Metacognitive Self-Correction for Multi-Agent System via Prototype-Guided Next-Execution Reconstruction
Xu Shen, Qi Zhang, Song Wang, Zhen Tan, Xinyu Zhao, Laura Yao, Vaishnav Tadiparthi, Hossein Nourkhiz Mahjoub, Ehsan Moradi Pari, Kwonjoon Lee, Tianlong Chen
TL;DR
This work addresses cascading errors in LLM-based multi-agent systems by introducing MASC, a metacognitive framework that performs online, unsupervised, step-level anomaly detection and targeted self-correction. It combines Next-Execution Reconstruction to capture causal dynamics with a Prototype-Guided Enhancement to provide stable references when history is scarce, and it activates a correction agent to revise flagged outputs before propagation. Trained solely on normal trajectories, MASC achieves up to $8.47\%$ relative gains in step-level AUC-ROC on Who&When and delivers consistent end-to-end improvements across six benchmarks and diverse MAS architectures, with an average gain of $1.29\%$ in task accuracy. The approach is plug-and-play, architecture-agnostic, and incurs minimal overhead, offering a practical reliability primitive for scalable, trustworthy multi-agent reasoning with LLMs.
Abstract
Large Language Model based multi-agent systems (MAS) excel at collaborative problem solving but remain brittle to cascading errors: a single faulty step can propagate across agents and disrupt the trajectory. In this paper, we present MASC, a metacognitive framework that endows MAS with real-time, unsupervised, step-level error detection and self-correction. MASC rethinks detection as history-conditioned anomaly scoring via two complementary designs: (1) Next-Execution Reconstruction, which predicts the embedding of the next step from the query and interaction history to capture causal consistency, and (2) Prototype-Guided Enhancement, which learns a prototype prior over normal-step embeddings and uses it to stabilize reconstruction and anomaly scoring under sparse context (e.g., early steps). When an anomaly step is flagged, MASC triggers a correction agent to revise the acting agent's output before information flows downstream.

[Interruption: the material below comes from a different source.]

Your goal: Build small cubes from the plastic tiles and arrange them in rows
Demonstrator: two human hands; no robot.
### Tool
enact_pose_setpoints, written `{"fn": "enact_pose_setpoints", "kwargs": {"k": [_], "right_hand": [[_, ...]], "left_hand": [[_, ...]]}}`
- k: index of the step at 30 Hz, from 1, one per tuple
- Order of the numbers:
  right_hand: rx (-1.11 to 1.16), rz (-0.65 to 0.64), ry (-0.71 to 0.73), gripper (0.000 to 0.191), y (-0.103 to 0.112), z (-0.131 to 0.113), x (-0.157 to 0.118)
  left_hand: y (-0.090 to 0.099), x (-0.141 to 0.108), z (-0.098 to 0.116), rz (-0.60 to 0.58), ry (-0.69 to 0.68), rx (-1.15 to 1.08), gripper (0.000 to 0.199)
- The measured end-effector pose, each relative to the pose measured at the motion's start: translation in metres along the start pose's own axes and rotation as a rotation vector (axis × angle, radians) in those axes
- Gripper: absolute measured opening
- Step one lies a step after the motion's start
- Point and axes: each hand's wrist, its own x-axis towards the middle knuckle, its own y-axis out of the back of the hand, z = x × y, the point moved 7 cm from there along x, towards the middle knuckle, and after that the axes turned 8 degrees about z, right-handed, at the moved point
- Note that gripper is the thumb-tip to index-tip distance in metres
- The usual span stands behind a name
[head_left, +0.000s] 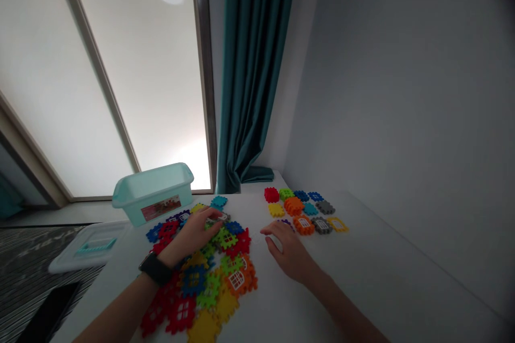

On the Who&When benchmark, MASC consistently outperforms all baselines, improving step-level error detection by up to 8.47% AUC-ROC ; When plugged into diverse MAS frameworks, it delivers consistent end-to-end gains across architectures, confirming that our metacognitive monitoring and targeted correction can mitigate error propagation with minimal overhead.